▶ EXERCISE OBJECTIVE
Report how many lines of the following entries include the string "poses"; respond with the number alone.

▶ SUPPLIED RECORDS
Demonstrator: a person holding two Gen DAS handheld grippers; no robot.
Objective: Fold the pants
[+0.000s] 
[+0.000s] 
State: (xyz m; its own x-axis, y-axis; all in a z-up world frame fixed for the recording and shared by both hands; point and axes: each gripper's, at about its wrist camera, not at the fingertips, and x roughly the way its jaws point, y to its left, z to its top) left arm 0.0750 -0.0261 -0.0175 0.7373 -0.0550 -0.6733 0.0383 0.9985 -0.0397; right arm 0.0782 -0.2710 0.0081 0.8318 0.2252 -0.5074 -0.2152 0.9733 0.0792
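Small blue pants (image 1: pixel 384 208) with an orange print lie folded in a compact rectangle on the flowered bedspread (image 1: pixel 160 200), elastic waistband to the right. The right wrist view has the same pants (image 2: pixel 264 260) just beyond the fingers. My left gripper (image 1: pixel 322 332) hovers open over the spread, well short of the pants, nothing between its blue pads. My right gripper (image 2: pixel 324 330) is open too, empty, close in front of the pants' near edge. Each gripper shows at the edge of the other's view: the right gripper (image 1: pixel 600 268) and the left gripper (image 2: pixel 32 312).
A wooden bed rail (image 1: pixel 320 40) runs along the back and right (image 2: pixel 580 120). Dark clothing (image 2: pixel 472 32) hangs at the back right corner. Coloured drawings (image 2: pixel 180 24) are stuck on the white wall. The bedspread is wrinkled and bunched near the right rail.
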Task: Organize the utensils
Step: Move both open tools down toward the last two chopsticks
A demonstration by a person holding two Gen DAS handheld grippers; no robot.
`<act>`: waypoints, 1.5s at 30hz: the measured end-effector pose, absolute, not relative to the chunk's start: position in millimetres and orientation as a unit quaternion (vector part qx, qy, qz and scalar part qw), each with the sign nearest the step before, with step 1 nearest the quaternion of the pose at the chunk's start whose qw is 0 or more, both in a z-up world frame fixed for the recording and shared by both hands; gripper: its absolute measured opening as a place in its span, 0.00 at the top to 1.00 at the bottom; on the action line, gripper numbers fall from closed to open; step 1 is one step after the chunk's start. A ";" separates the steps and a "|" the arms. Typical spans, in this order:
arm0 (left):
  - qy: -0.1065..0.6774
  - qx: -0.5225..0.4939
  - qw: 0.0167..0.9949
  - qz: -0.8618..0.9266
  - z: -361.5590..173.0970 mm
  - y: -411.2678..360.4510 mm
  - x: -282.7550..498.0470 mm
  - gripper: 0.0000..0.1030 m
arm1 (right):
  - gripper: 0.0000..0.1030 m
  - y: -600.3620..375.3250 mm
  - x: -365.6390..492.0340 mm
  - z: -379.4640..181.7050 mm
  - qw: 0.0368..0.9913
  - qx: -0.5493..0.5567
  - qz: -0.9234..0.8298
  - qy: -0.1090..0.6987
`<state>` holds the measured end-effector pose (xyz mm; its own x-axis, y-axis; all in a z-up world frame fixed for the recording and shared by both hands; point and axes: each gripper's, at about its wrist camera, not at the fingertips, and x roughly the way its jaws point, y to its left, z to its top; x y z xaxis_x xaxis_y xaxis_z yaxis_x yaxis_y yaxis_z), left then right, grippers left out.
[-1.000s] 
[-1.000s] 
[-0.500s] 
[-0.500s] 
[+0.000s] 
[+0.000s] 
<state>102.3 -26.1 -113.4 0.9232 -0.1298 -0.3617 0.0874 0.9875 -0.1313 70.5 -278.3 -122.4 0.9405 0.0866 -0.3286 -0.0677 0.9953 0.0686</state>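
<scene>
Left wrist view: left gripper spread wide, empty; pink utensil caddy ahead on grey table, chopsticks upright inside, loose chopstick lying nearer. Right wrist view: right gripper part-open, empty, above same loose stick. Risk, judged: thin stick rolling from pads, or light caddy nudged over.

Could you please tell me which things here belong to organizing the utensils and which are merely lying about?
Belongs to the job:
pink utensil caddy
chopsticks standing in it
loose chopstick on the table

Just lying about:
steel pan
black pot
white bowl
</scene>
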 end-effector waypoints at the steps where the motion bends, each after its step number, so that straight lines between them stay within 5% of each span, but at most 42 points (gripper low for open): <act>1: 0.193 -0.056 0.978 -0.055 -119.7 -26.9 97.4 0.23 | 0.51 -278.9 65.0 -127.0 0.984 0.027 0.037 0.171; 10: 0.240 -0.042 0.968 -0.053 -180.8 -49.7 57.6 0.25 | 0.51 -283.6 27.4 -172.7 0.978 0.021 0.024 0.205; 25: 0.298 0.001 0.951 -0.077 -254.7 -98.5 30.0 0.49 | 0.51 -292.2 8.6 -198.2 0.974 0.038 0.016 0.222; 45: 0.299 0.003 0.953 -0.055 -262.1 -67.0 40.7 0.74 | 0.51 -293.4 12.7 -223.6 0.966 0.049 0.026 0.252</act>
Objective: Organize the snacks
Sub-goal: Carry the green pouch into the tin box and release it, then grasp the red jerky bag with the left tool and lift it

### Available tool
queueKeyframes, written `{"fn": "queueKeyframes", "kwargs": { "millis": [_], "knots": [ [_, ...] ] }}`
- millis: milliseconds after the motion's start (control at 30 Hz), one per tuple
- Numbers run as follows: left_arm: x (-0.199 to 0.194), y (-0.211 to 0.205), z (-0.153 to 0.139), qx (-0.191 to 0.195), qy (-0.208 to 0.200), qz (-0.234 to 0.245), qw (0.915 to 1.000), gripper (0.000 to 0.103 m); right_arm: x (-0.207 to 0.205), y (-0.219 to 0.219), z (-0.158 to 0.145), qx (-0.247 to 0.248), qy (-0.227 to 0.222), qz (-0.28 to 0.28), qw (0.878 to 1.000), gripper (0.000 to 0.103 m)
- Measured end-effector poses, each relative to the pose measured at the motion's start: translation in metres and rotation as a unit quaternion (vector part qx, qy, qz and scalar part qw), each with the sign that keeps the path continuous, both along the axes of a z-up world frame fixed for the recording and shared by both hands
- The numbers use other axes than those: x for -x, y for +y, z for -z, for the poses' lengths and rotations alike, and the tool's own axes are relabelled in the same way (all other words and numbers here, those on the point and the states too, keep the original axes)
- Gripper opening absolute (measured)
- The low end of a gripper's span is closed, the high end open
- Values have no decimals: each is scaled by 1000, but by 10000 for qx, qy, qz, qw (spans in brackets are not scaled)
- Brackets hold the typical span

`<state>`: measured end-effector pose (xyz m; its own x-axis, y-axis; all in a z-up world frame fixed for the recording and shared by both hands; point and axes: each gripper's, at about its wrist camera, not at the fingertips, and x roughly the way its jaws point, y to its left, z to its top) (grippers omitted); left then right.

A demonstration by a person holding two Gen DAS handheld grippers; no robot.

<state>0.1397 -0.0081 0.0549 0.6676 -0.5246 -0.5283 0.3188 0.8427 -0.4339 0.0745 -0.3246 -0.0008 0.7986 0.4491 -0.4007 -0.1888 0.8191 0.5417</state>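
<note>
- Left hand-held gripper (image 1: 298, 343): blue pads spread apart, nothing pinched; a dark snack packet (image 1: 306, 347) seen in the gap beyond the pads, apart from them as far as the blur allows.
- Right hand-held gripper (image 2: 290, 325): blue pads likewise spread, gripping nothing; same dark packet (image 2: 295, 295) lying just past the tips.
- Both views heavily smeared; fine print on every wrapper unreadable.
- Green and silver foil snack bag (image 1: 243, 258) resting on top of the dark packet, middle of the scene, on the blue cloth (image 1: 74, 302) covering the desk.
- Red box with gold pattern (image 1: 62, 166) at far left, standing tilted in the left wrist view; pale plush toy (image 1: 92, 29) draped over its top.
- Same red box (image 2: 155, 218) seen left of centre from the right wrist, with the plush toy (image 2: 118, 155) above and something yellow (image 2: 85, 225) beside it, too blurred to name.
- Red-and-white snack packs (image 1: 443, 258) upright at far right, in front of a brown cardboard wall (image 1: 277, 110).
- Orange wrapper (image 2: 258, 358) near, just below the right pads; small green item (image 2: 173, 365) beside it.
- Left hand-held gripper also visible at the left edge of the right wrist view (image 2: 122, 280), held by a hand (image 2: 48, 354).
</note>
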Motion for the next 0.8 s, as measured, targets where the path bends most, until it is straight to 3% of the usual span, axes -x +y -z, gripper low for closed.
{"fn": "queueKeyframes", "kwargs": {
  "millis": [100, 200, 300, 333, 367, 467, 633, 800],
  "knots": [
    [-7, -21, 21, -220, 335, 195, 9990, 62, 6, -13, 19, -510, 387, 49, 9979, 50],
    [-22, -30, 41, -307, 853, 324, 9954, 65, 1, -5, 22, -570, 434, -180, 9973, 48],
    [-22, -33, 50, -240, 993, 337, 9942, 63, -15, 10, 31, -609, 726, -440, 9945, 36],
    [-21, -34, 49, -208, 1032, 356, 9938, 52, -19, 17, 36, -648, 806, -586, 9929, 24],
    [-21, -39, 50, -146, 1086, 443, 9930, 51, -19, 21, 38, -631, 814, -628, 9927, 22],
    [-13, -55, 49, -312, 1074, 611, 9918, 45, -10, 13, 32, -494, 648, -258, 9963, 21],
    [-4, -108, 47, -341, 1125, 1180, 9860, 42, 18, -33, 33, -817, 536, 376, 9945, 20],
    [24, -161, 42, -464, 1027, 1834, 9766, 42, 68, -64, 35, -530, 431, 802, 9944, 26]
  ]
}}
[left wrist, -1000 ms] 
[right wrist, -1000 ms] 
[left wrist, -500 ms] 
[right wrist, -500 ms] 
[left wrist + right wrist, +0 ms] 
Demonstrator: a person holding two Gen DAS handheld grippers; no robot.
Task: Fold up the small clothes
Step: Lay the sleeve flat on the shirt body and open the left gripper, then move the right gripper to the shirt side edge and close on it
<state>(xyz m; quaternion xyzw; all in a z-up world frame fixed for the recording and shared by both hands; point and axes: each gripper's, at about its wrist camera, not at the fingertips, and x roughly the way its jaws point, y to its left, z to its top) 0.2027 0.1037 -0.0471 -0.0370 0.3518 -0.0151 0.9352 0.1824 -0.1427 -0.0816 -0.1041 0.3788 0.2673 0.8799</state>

▶ RESULT
2